### WHAT TO DO
Go through the lines below and tally those containing the string "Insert". Respond with the number only.

[Stored data]

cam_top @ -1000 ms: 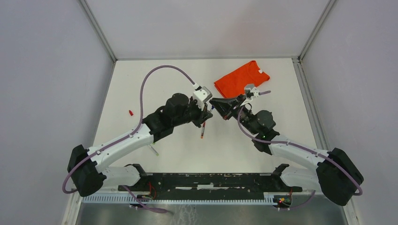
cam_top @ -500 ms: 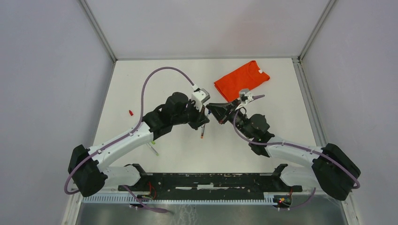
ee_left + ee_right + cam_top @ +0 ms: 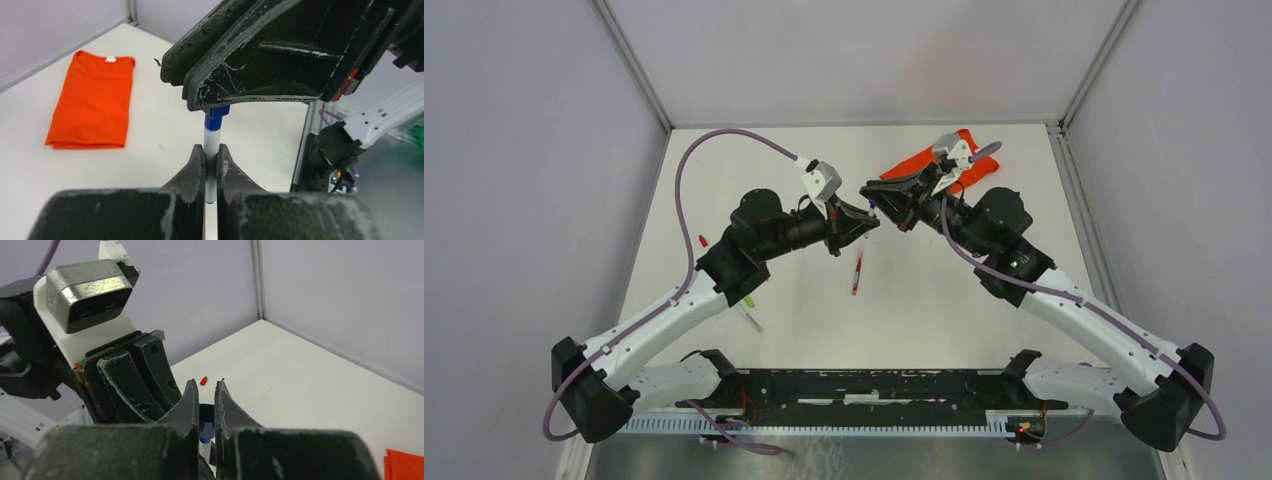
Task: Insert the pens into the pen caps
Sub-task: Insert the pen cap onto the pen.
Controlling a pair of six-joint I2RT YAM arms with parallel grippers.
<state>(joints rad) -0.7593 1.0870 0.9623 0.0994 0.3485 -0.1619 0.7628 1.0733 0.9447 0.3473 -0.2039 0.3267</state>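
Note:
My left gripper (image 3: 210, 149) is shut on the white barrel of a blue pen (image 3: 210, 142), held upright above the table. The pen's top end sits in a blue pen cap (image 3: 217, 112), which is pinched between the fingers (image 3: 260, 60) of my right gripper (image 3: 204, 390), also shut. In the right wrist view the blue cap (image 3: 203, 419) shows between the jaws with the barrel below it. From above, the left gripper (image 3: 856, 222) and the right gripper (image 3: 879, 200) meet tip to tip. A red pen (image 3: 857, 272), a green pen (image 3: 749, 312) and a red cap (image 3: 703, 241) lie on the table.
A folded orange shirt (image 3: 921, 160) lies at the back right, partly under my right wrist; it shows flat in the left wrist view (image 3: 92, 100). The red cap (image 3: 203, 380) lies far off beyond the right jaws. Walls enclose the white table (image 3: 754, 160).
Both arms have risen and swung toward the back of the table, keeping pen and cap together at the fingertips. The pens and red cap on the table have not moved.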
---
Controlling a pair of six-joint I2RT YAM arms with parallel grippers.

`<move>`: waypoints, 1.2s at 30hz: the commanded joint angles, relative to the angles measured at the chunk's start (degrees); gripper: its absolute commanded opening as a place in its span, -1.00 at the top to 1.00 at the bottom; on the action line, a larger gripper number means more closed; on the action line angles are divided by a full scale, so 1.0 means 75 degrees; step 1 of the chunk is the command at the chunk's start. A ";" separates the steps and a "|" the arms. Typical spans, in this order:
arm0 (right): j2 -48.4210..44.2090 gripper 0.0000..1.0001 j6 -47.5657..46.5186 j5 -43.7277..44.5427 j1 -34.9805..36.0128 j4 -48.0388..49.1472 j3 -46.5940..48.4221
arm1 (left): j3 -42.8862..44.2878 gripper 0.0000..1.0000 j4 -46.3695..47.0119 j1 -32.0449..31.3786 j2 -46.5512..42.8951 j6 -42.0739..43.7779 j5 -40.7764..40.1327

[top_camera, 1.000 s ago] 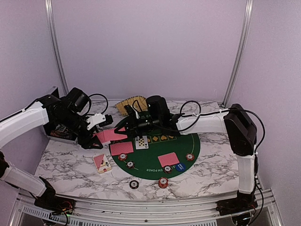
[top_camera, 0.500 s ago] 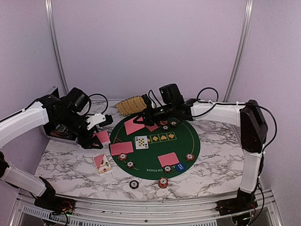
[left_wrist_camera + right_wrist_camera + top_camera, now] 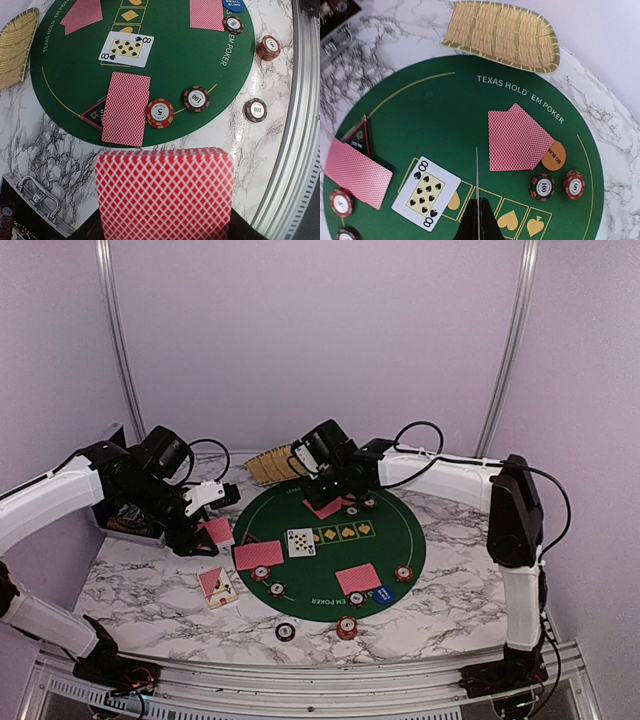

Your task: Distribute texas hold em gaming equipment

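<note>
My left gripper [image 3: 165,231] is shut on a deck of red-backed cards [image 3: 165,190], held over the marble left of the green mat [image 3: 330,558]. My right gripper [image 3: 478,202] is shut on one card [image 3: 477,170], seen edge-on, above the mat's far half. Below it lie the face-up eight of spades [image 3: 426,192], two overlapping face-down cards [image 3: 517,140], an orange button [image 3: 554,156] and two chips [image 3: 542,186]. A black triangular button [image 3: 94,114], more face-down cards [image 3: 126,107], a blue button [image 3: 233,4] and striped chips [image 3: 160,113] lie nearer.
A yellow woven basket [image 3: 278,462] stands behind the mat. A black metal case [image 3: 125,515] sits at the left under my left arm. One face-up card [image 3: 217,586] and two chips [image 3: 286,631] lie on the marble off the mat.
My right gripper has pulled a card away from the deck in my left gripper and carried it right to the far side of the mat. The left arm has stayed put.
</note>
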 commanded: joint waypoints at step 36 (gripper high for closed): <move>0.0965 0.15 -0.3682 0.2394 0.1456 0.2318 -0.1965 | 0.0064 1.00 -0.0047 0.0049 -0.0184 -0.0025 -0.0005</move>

### COMPLETED TASK
2